» THE TASK: When you reach the line containing "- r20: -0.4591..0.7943" in the records below, start copying exactly, and stop once you have copied the line containing "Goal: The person".

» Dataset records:
= Beginning of Section =

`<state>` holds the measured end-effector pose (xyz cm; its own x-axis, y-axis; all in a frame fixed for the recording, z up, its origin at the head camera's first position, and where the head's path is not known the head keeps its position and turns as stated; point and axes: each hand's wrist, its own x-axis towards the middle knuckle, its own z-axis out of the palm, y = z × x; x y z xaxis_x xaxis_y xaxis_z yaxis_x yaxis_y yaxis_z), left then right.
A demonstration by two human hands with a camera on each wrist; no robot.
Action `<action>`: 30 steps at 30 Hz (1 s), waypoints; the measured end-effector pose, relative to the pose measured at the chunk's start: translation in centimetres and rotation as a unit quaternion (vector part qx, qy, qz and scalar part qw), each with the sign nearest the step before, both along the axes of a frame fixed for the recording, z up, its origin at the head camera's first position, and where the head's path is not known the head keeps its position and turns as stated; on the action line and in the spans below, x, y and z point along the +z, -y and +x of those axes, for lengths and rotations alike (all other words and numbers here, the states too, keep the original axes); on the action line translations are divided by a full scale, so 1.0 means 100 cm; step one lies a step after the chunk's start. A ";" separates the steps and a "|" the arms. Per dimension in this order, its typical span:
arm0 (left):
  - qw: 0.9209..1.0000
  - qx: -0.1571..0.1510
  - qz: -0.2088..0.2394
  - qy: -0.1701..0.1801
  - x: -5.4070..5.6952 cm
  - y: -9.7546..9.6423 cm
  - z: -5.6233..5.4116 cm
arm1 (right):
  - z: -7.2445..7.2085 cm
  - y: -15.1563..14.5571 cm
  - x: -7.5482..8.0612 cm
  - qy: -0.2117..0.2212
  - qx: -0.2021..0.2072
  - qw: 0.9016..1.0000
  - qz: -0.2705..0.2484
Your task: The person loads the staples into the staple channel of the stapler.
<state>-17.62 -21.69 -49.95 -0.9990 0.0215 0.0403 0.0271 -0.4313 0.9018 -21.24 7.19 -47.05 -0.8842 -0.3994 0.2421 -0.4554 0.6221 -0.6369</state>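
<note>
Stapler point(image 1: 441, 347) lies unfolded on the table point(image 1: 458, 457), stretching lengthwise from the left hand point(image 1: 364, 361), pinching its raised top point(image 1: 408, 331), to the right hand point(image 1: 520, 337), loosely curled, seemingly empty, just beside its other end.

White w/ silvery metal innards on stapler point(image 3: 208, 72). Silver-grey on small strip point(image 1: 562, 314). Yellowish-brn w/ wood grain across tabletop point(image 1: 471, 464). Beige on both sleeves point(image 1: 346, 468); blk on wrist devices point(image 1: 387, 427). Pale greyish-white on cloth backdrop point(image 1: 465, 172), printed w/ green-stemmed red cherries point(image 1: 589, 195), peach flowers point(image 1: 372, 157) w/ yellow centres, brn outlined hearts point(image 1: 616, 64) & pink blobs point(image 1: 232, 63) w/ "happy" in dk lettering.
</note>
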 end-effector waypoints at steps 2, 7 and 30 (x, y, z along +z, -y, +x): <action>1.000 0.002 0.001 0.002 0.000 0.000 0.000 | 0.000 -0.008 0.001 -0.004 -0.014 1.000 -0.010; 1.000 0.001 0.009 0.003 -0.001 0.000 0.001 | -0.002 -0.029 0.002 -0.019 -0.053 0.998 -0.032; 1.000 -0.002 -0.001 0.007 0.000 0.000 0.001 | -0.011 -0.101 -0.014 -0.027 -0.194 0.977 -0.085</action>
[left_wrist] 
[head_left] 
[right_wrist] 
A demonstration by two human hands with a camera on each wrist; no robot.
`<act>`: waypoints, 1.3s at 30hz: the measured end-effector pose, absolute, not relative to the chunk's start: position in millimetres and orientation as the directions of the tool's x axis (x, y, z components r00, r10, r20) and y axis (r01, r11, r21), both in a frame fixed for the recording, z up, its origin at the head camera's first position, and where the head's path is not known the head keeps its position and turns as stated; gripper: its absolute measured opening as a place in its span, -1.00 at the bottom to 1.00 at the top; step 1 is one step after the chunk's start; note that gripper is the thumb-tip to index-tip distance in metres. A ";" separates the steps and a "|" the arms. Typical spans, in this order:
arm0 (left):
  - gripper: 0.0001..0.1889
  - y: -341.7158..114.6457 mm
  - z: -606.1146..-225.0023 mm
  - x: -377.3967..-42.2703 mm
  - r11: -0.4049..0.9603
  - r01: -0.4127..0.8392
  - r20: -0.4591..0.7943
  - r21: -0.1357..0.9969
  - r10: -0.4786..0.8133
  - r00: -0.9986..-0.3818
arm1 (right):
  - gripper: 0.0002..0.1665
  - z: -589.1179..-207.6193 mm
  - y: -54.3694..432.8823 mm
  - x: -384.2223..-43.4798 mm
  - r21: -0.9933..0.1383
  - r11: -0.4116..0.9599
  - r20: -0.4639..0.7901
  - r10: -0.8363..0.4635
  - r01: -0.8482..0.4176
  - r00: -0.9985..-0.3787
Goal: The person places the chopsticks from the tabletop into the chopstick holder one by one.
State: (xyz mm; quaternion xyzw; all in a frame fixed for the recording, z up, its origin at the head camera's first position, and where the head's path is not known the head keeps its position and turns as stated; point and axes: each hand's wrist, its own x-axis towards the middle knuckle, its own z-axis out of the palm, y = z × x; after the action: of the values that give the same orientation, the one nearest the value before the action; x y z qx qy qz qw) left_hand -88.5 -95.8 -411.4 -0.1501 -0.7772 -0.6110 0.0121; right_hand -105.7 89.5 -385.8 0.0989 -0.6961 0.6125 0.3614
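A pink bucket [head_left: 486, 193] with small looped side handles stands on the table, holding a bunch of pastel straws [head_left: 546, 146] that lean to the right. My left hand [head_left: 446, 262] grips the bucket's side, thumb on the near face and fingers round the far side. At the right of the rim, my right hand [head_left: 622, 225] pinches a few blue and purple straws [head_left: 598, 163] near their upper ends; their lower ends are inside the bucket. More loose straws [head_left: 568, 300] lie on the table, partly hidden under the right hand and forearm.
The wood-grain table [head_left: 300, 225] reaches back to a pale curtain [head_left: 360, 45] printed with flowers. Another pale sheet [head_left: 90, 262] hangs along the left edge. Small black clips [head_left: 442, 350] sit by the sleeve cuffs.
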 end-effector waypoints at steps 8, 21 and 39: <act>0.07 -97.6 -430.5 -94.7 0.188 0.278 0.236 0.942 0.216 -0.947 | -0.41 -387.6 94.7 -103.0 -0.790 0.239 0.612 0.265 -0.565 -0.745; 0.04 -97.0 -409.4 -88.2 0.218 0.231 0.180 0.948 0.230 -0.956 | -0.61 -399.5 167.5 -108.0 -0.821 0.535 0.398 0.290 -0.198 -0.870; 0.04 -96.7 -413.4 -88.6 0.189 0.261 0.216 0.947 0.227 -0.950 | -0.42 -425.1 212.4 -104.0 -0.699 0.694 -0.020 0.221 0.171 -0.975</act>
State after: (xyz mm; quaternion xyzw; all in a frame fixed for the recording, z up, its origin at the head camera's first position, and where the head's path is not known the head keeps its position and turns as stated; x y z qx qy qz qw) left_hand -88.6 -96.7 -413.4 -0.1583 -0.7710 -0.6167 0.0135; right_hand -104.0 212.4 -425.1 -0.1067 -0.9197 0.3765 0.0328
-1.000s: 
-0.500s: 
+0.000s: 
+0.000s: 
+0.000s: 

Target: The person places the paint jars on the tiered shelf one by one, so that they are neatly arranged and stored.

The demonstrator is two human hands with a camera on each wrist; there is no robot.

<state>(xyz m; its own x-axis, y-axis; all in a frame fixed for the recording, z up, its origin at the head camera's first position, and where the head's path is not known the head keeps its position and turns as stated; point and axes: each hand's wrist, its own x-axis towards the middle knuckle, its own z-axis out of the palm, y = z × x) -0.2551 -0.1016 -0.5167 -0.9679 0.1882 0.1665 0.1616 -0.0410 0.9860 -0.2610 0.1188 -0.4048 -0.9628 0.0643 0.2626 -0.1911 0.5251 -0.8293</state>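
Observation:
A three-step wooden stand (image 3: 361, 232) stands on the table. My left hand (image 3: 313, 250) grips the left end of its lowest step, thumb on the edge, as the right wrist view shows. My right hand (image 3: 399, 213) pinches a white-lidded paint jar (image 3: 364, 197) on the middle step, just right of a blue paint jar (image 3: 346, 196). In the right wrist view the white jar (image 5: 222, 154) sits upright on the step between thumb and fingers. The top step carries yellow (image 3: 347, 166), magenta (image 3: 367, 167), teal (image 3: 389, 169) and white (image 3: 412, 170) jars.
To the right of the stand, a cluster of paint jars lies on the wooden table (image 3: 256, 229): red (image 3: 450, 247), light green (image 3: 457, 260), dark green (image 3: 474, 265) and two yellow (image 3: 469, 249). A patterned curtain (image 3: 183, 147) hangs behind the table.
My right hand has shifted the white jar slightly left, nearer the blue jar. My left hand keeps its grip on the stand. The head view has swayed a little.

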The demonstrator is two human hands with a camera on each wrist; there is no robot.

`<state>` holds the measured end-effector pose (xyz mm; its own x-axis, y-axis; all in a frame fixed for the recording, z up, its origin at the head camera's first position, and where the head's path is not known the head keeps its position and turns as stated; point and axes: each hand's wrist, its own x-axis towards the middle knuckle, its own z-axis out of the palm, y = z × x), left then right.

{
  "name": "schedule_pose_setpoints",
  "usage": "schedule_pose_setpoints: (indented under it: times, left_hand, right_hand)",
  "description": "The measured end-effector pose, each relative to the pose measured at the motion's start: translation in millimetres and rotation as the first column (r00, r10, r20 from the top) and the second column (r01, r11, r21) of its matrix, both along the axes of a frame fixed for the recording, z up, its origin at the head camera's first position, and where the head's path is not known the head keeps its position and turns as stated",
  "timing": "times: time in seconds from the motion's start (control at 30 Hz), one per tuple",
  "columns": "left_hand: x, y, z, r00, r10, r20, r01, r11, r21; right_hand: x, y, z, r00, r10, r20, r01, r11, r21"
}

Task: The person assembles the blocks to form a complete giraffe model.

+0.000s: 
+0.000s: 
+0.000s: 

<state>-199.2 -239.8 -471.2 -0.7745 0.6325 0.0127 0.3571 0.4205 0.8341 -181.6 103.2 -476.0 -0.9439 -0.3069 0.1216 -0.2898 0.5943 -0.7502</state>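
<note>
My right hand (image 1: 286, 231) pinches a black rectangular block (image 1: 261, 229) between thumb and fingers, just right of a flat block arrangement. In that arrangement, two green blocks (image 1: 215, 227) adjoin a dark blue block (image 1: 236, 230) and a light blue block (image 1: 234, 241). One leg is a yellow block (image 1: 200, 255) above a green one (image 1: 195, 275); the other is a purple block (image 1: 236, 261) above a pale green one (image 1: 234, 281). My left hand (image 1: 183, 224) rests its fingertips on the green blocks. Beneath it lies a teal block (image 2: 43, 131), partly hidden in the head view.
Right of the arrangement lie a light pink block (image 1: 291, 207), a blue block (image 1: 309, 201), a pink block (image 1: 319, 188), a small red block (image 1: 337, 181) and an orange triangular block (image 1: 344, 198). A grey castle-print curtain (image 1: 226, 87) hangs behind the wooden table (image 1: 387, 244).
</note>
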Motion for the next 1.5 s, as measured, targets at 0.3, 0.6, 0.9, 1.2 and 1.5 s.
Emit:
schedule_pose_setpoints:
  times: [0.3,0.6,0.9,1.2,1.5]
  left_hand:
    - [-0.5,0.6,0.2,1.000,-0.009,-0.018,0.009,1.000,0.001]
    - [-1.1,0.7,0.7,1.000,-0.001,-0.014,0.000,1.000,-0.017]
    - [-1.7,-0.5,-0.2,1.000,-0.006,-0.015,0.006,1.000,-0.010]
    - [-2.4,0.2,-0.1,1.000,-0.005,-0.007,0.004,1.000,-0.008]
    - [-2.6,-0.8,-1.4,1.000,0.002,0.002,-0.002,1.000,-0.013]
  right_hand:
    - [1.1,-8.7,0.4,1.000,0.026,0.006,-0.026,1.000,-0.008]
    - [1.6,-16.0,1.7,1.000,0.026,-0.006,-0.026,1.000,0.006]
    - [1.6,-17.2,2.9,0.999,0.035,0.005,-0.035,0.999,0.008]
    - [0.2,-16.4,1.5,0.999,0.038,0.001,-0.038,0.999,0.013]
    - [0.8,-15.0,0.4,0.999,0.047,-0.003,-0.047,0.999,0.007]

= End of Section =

» COMPLETED EXERCISE:
  - r20: -0.4591..0.7943
  - r21: -0.1357..0.9969
  - r10: -0.4786..0.8133
  - r00: -0.9986..-0.3818
arm1 (right):
  - gripper: 0.0002..0.1665
  - z: -589.1179..-207.6193 mm
  - y: -54.3694..432.8823 mm
  - x: -384.2223..-43.4798 mm
  - r21: -0.9933..0.1383
  - r11: -0.4116..0.9599
  - r20: -0.4639..0.7901
  - r10: -0.8363..0.4635
  - r01: -0.8482..0.4176
  - r00: -0.9985..-0.3787
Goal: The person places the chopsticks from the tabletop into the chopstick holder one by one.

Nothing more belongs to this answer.